PREP 302: Key Topics Overview: Architecture, MDM, Personas
Last updated
Last updated
To understand the architecture of a Data Distiller, it is important to understand a few things:
Adobe Experience Platform is built on a Service-Oriented Architecture foundation. What that means is that every component is a separate service and can talk to others and be talked to.
Query Service is the service name of the SQL capabilities in the Adobe Experience Platform.
Data Distiller is the packaging of these capabilities that is sold to customers. There are some Data Distiller capabilities that are given as part of the Apps themselves. To understand what comes with the app and what comes in the Data Distiller standalone, you will need to talk to an Adobe rep.
If you have the Data Distiller product, you have all of these capabilities in one place. For this book, we will assume that you indeed do.

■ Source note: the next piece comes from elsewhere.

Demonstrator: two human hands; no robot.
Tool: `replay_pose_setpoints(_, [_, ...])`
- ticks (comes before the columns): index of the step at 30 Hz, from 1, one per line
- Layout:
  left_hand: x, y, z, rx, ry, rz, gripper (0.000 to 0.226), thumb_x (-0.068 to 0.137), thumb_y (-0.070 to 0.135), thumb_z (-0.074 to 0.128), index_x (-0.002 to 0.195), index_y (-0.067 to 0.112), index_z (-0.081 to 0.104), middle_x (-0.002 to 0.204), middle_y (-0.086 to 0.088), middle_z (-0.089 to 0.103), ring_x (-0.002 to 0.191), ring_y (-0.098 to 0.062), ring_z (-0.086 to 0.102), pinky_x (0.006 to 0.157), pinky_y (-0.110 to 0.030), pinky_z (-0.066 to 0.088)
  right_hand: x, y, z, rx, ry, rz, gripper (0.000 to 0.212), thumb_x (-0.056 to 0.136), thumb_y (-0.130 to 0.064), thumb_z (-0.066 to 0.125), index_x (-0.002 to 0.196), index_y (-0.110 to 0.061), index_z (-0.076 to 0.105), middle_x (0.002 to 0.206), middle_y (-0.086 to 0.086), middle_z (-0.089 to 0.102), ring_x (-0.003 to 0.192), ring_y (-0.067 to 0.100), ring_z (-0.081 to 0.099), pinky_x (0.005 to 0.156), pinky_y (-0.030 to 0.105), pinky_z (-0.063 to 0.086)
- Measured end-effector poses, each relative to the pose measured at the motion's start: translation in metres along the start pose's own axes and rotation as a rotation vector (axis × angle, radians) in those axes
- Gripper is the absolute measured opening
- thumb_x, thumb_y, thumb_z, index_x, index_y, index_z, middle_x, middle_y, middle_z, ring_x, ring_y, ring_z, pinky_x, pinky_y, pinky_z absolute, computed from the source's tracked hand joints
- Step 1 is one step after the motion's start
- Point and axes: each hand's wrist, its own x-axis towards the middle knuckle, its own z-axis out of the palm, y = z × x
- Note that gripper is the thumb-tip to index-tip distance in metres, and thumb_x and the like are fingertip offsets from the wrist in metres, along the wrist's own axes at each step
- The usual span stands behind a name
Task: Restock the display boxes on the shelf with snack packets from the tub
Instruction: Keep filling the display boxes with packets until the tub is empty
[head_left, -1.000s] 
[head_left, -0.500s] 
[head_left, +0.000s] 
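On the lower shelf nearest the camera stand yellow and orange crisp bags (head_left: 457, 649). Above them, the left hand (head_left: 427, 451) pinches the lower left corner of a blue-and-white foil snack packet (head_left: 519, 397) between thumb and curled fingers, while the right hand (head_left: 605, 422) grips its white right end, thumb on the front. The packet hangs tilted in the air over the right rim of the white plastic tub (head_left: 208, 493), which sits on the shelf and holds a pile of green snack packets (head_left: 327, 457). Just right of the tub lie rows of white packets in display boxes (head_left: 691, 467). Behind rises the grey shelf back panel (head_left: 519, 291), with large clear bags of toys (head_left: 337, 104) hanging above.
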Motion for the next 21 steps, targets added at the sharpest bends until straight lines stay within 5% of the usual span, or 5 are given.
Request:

For the rest of this discussion, we will be talking about Query Service architecture so that you know what pieces are involved and why the query execution behaves the way it does.
There are 3 query engine implementations in Data Distiller each tuned for a specific set of use cases that gives a lot of flexibility to address a wide spectrum of customer data processing and insights use cases.
The query engine implementations are:
Ad Hoc Query Engine: This query engine implementation enables users to type SELECT queries on the structured and unstructured data in the data lake. The scale of data being queried is way larger than what you would query in your warehouse. Queries time out after 10 minutes of execution (waiting time is not included). The system auto-scales as more users come into the system so that they are not waiting for cluster initialization time. If you use TEMP tables for data exploration, the data and the results can be cached.
Batch Query Engine: This is a batch processing engine implementation that creates or adds new data to the data lake. In this case, depending on the query and the size of the data to be processed, we spin up a separate cluster with the required resources for the execution of the query. Tee SQL queries CREATE TABLE AS and INSERT INTO will use this engine. This is very similar to the "T" step in the ETL step you will see in state-of-the-art ETL engines. Queries can execute for a maximum of 24 hours with no limits on the concurrency of jobs (scheduled or otherwise).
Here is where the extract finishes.